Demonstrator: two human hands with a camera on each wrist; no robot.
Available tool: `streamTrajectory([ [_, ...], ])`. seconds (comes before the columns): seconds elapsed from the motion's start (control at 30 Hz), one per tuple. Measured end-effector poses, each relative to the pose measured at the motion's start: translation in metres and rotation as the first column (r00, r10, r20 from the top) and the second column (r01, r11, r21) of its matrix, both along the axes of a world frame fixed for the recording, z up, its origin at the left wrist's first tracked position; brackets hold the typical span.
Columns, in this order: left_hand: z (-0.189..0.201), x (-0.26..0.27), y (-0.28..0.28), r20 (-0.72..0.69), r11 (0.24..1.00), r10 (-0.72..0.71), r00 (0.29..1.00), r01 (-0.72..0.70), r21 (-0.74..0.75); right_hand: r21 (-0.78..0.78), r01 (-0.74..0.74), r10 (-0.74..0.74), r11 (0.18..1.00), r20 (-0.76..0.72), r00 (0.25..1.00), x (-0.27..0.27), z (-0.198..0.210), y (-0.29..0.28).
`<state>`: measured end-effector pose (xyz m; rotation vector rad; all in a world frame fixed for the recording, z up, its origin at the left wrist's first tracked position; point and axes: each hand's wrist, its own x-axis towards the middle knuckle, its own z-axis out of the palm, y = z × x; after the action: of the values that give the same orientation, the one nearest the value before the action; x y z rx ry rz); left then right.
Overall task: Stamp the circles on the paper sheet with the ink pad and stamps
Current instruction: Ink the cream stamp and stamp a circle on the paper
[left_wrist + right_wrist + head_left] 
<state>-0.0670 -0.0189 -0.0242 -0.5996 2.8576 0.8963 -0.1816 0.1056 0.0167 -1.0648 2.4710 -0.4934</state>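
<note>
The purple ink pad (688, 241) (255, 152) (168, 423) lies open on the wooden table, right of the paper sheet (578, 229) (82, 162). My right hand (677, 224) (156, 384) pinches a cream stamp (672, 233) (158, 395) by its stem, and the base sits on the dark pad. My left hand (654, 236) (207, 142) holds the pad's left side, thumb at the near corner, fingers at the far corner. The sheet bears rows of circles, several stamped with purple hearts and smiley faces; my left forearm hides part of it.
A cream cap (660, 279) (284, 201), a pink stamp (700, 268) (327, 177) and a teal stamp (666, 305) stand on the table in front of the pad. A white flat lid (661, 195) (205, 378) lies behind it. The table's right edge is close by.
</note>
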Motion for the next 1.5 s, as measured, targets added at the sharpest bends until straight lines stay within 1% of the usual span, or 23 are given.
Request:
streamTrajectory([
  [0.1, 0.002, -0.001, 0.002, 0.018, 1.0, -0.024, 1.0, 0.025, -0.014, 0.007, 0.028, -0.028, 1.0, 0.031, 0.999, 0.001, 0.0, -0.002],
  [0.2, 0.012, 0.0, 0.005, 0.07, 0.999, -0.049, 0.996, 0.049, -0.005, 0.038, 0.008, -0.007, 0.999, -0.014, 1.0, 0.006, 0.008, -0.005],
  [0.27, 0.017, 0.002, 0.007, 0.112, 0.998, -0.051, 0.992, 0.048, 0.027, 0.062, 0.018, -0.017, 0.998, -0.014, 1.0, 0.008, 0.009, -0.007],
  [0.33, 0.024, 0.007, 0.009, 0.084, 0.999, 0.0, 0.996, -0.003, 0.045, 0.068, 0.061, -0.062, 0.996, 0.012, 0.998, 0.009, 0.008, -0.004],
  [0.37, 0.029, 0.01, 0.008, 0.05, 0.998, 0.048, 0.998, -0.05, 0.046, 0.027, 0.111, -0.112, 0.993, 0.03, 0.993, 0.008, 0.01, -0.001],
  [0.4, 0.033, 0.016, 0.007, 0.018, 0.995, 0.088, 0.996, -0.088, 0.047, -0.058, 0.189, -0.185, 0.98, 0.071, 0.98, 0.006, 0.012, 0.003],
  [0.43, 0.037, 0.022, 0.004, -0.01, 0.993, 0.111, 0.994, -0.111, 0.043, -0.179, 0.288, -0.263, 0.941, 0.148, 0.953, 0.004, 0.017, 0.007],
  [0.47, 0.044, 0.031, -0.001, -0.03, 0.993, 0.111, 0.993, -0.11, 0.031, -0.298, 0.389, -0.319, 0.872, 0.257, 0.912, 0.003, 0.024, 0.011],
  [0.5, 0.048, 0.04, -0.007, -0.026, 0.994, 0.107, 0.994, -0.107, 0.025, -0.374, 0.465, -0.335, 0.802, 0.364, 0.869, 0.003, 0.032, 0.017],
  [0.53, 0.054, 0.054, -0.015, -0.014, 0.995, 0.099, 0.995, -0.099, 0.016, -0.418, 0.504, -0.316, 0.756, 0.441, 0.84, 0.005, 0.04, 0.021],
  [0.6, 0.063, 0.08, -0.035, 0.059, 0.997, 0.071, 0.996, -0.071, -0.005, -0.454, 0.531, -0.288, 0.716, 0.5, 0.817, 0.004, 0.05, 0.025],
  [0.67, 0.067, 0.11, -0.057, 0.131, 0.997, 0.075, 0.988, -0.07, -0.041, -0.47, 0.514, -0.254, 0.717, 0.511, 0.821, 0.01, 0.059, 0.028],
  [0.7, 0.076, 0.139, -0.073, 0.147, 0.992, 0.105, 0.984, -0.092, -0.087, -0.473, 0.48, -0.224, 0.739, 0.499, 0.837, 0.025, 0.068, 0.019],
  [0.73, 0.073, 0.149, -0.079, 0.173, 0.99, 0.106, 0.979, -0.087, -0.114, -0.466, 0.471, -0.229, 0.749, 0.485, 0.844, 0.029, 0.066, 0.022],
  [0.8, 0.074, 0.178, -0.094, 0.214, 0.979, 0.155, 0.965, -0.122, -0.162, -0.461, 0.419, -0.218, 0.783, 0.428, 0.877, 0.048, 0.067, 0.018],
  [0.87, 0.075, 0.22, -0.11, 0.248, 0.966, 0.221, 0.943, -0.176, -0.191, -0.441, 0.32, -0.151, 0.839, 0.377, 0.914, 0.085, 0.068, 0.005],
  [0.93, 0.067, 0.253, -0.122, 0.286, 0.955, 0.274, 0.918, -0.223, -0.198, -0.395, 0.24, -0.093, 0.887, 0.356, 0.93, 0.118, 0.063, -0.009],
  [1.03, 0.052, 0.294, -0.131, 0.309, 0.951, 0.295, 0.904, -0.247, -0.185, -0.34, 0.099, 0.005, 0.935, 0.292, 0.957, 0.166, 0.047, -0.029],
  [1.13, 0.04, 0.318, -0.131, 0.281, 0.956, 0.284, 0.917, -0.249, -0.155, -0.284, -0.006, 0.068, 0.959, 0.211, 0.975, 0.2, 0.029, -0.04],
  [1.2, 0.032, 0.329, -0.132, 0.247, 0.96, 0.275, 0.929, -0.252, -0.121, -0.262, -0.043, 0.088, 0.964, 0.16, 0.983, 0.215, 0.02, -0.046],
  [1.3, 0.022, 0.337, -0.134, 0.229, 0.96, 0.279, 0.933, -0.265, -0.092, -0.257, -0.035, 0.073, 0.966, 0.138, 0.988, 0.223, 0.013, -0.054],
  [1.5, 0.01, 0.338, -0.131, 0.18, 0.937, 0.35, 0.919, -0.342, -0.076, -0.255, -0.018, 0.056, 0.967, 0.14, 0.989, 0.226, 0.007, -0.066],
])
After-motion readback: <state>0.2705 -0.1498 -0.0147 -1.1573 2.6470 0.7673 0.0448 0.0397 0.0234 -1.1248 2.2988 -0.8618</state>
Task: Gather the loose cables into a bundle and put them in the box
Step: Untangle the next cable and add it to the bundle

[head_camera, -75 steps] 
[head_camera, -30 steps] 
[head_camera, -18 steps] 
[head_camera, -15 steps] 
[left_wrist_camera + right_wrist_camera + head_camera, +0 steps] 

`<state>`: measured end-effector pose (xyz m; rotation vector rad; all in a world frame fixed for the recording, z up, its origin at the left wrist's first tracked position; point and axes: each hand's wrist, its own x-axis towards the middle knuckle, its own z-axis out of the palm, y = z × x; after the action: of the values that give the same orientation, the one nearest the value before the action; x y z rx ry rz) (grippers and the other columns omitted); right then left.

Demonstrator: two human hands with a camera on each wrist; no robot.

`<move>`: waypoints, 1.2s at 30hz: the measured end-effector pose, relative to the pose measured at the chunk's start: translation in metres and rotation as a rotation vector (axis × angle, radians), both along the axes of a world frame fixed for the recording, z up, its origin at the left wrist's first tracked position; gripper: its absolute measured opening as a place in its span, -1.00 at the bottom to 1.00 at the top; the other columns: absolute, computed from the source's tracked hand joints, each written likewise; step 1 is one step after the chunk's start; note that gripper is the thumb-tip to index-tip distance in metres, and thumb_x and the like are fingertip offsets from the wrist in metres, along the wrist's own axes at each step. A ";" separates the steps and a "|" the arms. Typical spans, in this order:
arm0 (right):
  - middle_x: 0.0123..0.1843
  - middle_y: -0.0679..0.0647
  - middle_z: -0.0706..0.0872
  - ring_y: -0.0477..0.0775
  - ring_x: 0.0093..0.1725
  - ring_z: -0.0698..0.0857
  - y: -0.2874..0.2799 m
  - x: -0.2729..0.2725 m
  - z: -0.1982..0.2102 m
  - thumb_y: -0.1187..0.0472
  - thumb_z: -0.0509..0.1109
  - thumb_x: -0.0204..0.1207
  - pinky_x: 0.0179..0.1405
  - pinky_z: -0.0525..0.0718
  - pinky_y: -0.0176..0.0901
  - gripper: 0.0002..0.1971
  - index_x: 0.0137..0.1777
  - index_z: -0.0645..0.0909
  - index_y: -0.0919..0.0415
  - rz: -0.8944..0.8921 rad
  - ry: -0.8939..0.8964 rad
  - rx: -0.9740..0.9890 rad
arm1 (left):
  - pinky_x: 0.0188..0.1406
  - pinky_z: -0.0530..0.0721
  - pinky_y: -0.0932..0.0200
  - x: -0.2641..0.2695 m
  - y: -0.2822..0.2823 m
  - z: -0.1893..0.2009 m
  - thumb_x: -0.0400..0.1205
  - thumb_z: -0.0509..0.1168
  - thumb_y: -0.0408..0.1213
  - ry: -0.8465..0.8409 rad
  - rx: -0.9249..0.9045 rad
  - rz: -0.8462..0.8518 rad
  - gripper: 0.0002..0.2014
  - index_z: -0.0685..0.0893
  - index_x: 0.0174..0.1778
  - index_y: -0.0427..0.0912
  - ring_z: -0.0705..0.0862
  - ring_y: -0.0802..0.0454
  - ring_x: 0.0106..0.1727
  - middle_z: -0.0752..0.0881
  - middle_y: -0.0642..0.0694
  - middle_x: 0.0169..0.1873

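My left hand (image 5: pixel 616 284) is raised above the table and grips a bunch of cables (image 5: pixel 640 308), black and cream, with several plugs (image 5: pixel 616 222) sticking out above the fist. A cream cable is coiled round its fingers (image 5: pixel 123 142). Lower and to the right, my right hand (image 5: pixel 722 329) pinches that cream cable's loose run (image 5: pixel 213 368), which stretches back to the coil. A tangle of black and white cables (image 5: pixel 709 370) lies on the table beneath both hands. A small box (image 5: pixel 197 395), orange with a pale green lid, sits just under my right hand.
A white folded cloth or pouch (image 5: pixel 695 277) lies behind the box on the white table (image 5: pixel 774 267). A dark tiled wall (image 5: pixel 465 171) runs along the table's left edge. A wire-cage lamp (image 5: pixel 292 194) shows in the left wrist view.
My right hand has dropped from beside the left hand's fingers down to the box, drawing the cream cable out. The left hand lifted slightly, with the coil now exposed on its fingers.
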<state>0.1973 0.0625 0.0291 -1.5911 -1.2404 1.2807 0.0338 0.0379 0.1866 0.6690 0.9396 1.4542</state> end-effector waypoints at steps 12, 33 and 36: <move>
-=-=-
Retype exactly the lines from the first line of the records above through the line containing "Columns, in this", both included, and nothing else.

- **PROBLEM SOLUTION**
Demonstrator: two human hands with a camera on each wrist; no robot.
Available tool: `streamTrajectory([ [_, ...], ])`. seconds (comes before the columns): seconds elapsed from the motion's start (control at 30 Hz), one per tuple. Measured end-effector poses, each relative to the pose measured at the motion's start: translation in metres and rotation as the first column (r00, r10, r20 from the top) and the second column (r01, r11, r21) of its matrix, both along the axes of a world frame fixed for the recording, z up, its origin at the left wrist's first tracked position; brackets hold the typical span.
Columns, in this order: left_hand: z (-0.189..0.201), x (-0.26..0.27), y (-0.28..0.28), r20 (-0.72..0.69), r11 (0.24..1.00), r10 (-0.72..0.71), r00 (0.29..1.00), r01 (-0.72..0.70), r21 (-0.74..0.75); right_hand: r21 (-0.78..0.78), r01 (-0.74..0.74), r10 (-0.74..0.74), r11 (0.18..1.00), r20 (-0.76..0.72), r00 (0.25..1.00), x (-0.27..0.27), z (-0.198..0.210), y (-0.29..0.28).

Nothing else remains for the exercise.